◆ **EXERCISE DIRECTIONS**
Each line below needs to be repeated precisely as it is.

◆ **DATA BLOCK**

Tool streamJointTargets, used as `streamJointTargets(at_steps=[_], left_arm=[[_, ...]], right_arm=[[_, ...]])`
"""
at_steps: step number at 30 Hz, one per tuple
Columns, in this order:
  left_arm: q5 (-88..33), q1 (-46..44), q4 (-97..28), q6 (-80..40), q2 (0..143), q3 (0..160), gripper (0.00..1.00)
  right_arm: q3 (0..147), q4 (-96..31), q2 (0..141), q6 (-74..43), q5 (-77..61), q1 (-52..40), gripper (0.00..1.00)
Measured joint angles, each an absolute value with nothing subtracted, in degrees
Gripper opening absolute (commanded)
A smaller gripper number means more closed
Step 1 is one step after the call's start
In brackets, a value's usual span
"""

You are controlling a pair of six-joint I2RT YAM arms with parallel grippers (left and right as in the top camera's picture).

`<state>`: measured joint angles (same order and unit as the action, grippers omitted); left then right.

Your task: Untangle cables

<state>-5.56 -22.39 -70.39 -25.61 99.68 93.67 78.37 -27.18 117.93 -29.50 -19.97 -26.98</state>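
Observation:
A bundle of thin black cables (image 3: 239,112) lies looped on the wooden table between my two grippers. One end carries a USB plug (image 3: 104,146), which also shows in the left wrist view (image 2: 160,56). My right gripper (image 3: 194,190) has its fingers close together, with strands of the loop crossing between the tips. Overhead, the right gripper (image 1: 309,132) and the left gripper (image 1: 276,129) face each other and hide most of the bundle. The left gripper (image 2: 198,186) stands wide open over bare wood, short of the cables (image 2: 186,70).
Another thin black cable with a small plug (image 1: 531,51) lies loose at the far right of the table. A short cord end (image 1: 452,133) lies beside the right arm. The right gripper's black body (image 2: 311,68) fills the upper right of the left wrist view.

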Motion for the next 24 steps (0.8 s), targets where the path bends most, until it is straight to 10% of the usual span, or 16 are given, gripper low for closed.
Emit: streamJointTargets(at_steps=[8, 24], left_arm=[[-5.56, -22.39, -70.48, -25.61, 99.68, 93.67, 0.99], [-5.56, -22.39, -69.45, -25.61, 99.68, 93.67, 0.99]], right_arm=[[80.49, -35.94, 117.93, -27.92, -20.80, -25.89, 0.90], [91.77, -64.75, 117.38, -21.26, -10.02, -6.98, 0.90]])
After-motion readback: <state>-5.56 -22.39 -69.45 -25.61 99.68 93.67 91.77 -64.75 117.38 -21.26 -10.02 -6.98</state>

◆ **RESULT FOR THIS TASK**
Tool streamJointTargets, used as `streamJointTargets(at_steps=[_], left_arm=[[_, ...]], right_arm=[[_, ...]])`
"""
at_steps: step number at 30 Hz, one per tuple
Columns, in this order:
  left_arm: q5 (-88..33), q1 (-46..44), q4 (-97..28), q6 (-80..40), q2 (0..143), q3 (0..160), gripper (0.00..1.00)
  right_arm: q3 (0..147), q4 (-96..31), q2 (0..141), q6 (-74..43), q5 (-77..61), q1 (-52..40), gripper (0.00..1.00)
Measured joint angles, each an absolute value with nothing subtracted, in degrees
Gripper opening absolute (commanded)
A smaller gripper number means more closed
Step 1 is one step after the call's start
In brackets, a value's usual span
"""

You are controlling a pair of six-joint I2RT YAM arms with parallel grippers (left and right as in the top camera's picture).

`<state>`: measured joint angles (same order and unit as the action, grippers omitted); left then right.

Your task: Untangle cables

<state>-5.56 -22.39 -70.39 -25.61 99.68 93.67 78.37 -27.18 117.93 -29.50 -19.97 -26.98</state>
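Observation:
A bundle of thin black cables (image 3: 239,112) lies looped on the wooden table between my two grippers. One end carries a USB plug (image 3: 104,146), which also shows in the left wrist view (image 2: 160,56). My right gripper (image 3: 194,190) has its fingers close together, with strands of the loop crossing between the tips. Overhead, the right gripper (image 1: 309,132) and the left gripper (image 1: 276,129) face each other and hide most of the bundle. The left gripper (image 2: 198,186) stands wide open over bare wood, short of the cables (image 2: 186,70).
Another thin black cable with a small plug (image 1: 531,51) lies loose at the far right of the table. A short cord end (image 1: 452,133) lies beside the right arm. The right gripper's black body (image 2: 311,68) fills the upper right of the left wrist view.
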
Motion for the next 24 steps (0.8 s), targets where the path bends most, until it is straight to 10% of the usual span, or 16 are given, gripper low for closed.
Emit: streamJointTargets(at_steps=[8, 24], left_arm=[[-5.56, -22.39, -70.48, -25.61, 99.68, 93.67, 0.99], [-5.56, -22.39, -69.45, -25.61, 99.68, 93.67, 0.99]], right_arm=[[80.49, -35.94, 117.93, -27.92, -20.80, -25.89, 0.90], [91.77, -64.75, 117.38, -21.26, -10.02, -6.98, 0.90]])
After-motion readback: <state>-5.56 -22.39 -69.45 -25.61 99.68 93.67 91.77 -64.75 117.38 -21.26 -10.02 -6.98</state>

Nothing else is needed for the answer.